Why This Transaction?
The York IE team chose this as our transaction of the week to discuss IBM’s transition to a hybrid cloud management company. Prior to their latest acquisition, IBM provided a portfolio of Tivoli tools for their APM; now, they can integrate Instana’s APM and add their own artificial intelligence to advance their AIOps and IT automation efforts. In the past, IT teams only used APMs to monitor mission-critical apps due to the cost and complexity related to deploying your own APM. Now, as APMs are easier to deploy, more teams are running them; at the same time, applications nowadays require consistent vertical scaling and experience far more traffic. Because of this, sophisticated APMs are now including observability tooling to beef up their sampling frequency and capabilities. Originally, APMs ran samplings roughly twice a minute and would report issues to admins for them to go in and fix. With observability tooling built into an APM, the sampling process becomes a “gauntlet” for applications with samplings occurring every second. High-frequency sampling is a must-have for applications that process large numbers of transactions or even applications that frequently roll out updates.

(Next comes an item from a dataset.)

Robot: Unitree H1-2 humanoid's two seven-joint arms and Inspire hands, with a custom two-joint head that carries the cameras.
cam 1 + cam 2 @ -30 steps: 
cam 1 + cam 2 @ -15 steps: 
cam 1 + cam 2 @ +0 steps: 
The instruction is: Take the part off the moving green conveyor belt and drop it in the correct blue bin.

Instana’s APM: Without Samples
A unique feature that sets Instana’s APM apart from other competitors is the fact that their APM does not employ sampling but rather uses tracing. Instana’s SaaS backend analyses more than one million traces per second whereas other observability platforms are often just sampling their traces. Two major flaws in only sampling traces are that more often than not, normal traces will be dropped to free up storage and many platforms have maximum throughput limits. With their instrumentation code, Instana’s APM runs every trace without any limits creating the most complete picture and providing DevOps engineers with data for future optimizations.